I am not the most innately organised person, so I am a fan of using a (digital) calendar to keep track of my personal life: when I am traveling, when I am meeting up with friends or going to the cinema, etc. It helps ensure I don't miss appointments or double-book myself.


But if you have a lot of bookings--for example, if you are planning a vacation and booking multiple flights, trains and hotels--it can be tedious to manually create calendar events for each booking with the correct times, location and other details. The problem is compounded when you are dealing with different timezones. Some service providers give you the option to add bookings to your calendar, but often they don't, and even when they do, it doesn't always work properly (for example, British Airways give you the option to add flights to a calendar, but in my experience they don't get the timezones correct).


For a long time, I was looking for an open source solution that would accomplish this, and considered implementing something myself. I started by writing a Python script that would parse a Ryanair flight confirmation email. It was surprisingly easy, as Ryanair's HTML confirmation emails contain tags with information conforming to schema.org's FlightReservation schema (and a number of other related schemas). However, some other airlines' confirmation emails aren't so easily parsed.


Kitinerary


Eventually I found out that a number of KDE developers have been working on a solution to this problem, in the form of software called KDE Itinerary.
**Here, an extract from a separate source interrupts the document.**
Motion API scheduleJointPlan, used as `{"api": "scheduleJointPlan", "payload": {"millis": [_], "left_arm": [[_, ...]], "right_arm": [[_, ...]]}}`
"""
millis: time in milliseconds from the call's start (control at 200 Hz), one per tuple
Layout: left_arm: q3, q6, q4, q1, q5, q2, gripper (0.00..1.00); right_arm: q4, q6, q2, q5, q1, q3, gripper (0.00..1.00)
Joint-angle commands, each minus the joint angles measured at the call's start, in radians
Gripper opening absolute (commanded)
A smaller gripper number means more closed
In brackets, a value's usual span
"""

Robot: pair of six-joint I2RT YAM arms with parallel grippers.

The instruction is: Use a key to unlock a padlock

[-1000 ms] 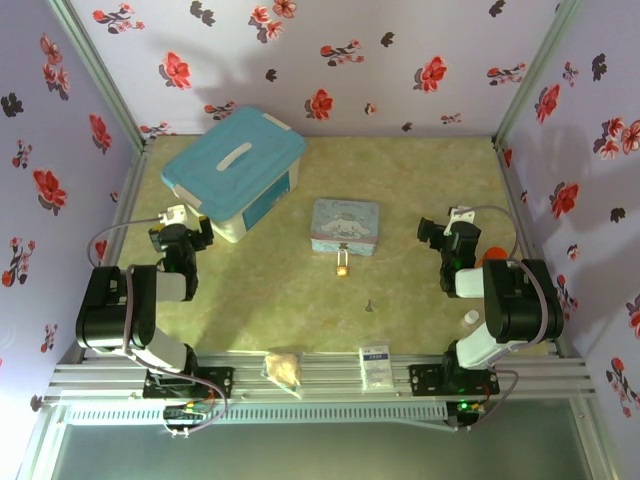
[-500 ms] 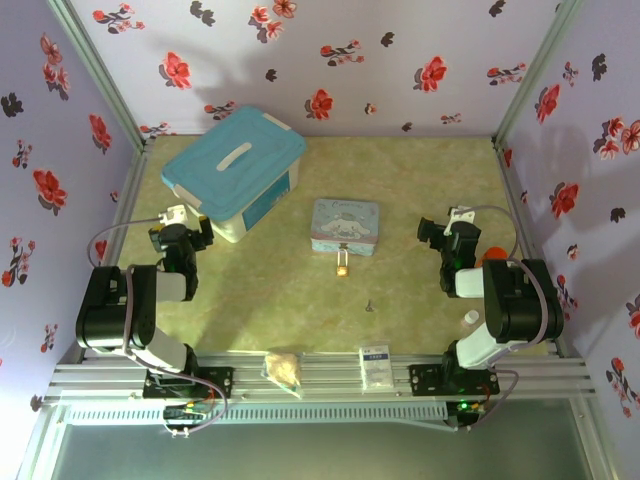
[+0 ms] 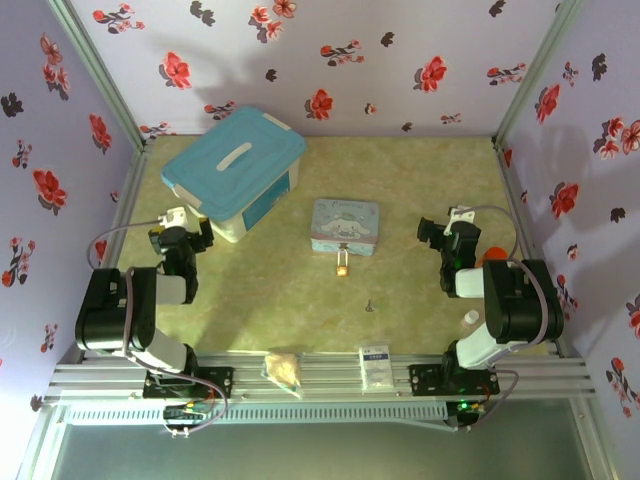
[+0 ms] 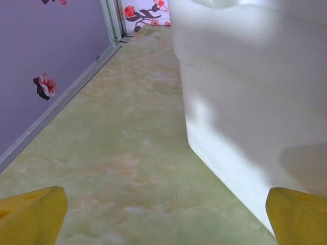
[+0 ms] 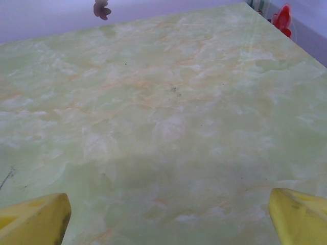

KDE Itinerary is a "digital travel assistant" that aims to handle many aspects of travel, including navigation and boarding pass management. One of its key features is extracting data about itinerary items from various formats, including emails and PDFs. The data extraction engine is maintained separately as a C++ library called KItinerary, which can be integrated in third party software or used from the command line via an executable called `kitinerary-extractor` which is available as a flatpak. Support for over 250 different service providers (airlines, train companies, booking websites, etc) is included in KItinerary and it is relatively easy to add new parsing functionality with a bit of JavaScript.


https://invent.kde.org/pim/kitinerary


KItinerary is a powerful piece of software, though I don't love its KDE dependencies and I would prefer something that can be run natively on non-KDE systems. Installing kitinerary-extractor via flatpak is easy but takes up a lot of disk space if you don't already have KDE dependencies installed (apparently about 1.6 GB including all dependencies on my system). That is a lot, but disk space is cheap these days and if you have it to spare then kitinerary-extractor gives you an easy way to leverage the excellent parsing and post-processing work done by the KItinerary devs.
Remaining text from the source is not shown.